The behavior of health management is different between transactional, or Web work and business grid application work, which tends to be long-running.
Several situations exist where the typical health management behavior is different for long-running applications. For example, because a long-running application can be running for hours or days, restarting servers is delayed until the pending business grid jobs on the dynamic cluster member complete. Certain health policy conditions that use data from the on demand router (ODR) or Web container do not apply because the business grid scheduler submits jobs directly to the execution environment.
When the health management controller is managing transactional servers, the controller does not perform a restart on a server when only one server is active in the dynamic cluster. However, this rule does not apply for business grid servers. The health management controller must always restart the server when the business grid allows a restart, regardless of the number of active server instances. The health management controller contacts the business grid scheduler about restarts. The business grid scheduler decides if the server should be restarted.
The business grid scheduler normally runs on a transactional server, so any existing health policy actions apply.
The following list describes the processing of existing health policies for long running execution environment servers. For more information about these health policies, see Creating the health policy.

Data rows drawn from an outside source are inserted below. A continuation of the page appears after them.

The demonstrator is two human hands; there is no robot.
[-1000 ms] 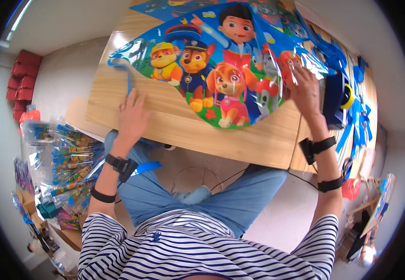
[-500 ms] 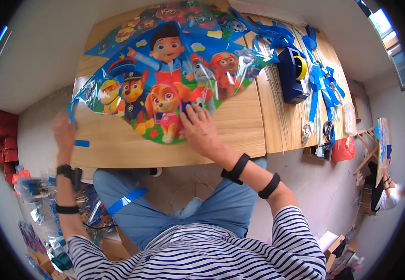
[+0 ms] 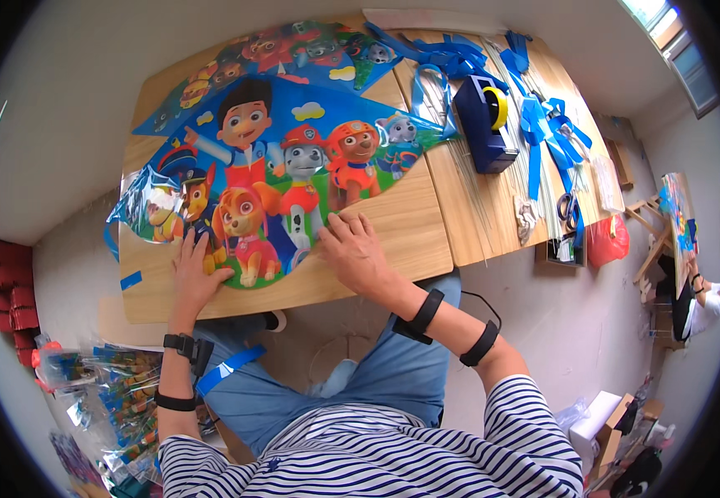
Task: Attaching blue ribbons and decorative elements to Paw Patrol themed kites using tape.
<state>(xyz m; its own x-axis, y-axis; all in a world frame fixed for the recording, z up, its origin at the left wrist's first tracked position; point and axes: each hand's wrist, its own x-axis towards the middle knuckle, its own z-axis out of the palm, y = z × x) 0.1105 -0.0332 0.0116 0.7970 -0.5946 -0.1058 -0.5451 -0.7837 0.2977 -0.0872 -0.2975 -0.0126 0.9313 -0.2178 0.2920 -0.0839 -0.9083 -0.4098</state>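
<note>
1. A cartoon kite (image 3: 285, 178) in clear wrap lies flat on the wooden table (image 3: 393, 224).
2. The left hand (image 3: 196, 274) rests open, palm down, on the kite's lower left edge.
3. The right hand (image 3: 358, 253) lies open, fingers spread, pressing the kite's lower right edge, grasping nothing.
4. A dark blue tape dispenser (image 3: 483, 123) and blue ribbons (image 3: 542, 124) sit to the right.
</note>
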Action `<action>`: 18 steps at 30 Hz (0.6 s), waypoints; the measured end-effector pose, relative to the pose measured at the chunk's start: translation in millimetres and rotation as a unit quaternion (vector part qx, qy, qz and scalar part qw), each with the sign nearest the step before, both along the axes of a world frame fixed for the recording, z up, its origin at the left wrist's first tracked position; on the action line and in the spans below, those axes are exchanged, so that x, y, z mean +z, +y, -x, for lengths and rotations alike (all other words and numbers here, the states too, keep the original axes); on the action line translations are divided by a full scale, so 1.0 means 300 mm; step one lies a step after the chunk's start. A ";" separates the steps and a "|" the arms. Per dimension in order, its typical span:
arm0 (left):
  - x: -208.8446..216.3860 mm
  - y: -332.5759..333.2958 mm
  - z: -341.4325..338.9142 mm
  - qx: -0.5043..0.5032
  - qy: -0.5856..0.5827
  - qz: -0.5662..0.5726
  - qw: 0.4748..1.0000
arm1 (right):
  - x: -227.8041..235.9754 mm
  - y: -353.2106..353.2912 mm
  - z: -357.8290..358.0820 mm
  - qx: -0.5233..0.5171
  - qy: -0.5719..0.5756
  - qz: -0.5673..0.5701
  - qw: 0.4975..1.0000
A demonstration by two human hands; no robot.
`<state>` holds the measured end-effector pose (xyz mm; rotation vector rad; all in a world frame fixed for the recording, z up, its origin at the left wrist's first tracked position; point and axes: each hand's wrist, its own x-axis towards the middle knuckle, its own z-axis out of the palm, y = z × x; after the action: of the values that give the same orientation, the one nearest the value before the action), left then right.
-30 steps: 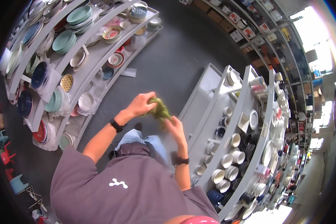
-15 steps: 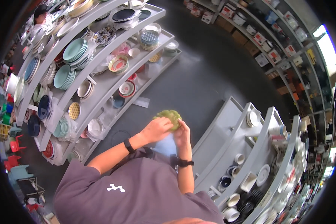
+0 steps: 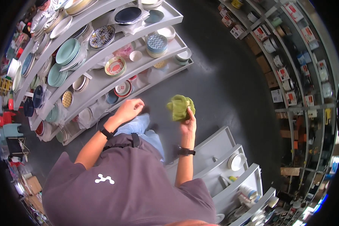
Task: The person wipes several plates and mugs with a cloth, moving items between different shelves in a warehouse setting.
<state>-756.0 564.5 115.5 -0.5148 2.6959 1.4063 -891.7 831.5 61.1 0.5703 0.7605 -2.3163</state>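
A crumpled green cloth (image 3: 181, 108) is raised over the floor in my right hand (image 3: 188, 126), pinched between thumb and fingers. Its top hangs loose and looks slightly blurred. To the left, apart from the cloth, my left hand (image 3: 129, 109) has its fingers curled in, with nothing showing in them. The nearest thing to that hand is the lower shelf of dishware, where red-rimmed bowls (image 3: 123, 89) are stacked. Both wrists wear dark bands.
A tiered grey shelf (image 3: 160, 25) of plates and bowls runs along my left. At the lower right is another grey shelf (image 3: 214, 145) with white plates (image 3: 236, 162). Tall racks (image 3: 286, 56) of boxed goods line the right. Dark floor (image 3: 218, 90) lies between.
My left hand has let go of the green cloth and moved left. My right hand now holds it alone, a little farther right and higher. The view has turned, shifting the shelves.
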 end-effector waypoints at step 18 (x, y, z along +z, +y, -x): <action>-0.314 -0.347 0.890 0.211 0.095 -0.103 0.967 | -0.189 -0.028 0.998 0.053 -0.059 -0.115 0.990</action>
<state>-1022.9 460.3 21.4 -1.0298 2.6360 1.9042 -1191.2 823.2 4.4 0.7430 0.9832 -2.0921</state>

Condition type | Behavior |
---|---|
Age-based condition |
If no jobs are running on the business grid server, the restart is performed on the same node. If jobs are running, the health management contacts the business grid scheduler about the condition, but does not restart the server. The business grid scheduler quiesces the server by stopping dispatching jobs to that server. The health management controller continues to indicate the age-based condition each time that it cycles. After the last job on the server completes, the business grid scheduler allows a restart on the same node the next time that the age-based condition is called by the health management controller. |
Memory condition: Excessive memory usage Memory condition: Memory leak |
Because memory conditions are considered more severe than age conditions, the business grid scheduler allows a restart on the same node. Any batch jobs that are interrupted because of the restart are automatically restarted when the new server starts. Any active compute-intensive jobs fail. |
Excessive request timeout condition Excessive response time condition Storm drain condition Workload condition |
The sensors that are involved in these conditions are not engaged during business grid work processing. You can configure these policies to apply to business grid servers, for example, on the cell level. The policies are not active for a business grid server unless you are using a mixed Web and business grid configuration, which means that both types of applications are deployed on a single dynamic cluster. If you have a mixed configuration, the health management controller displays warning messages if it encounters these conditions on long-running execution environment servers. Consider deploying your Web and business grid applications to different dynamic clusters. |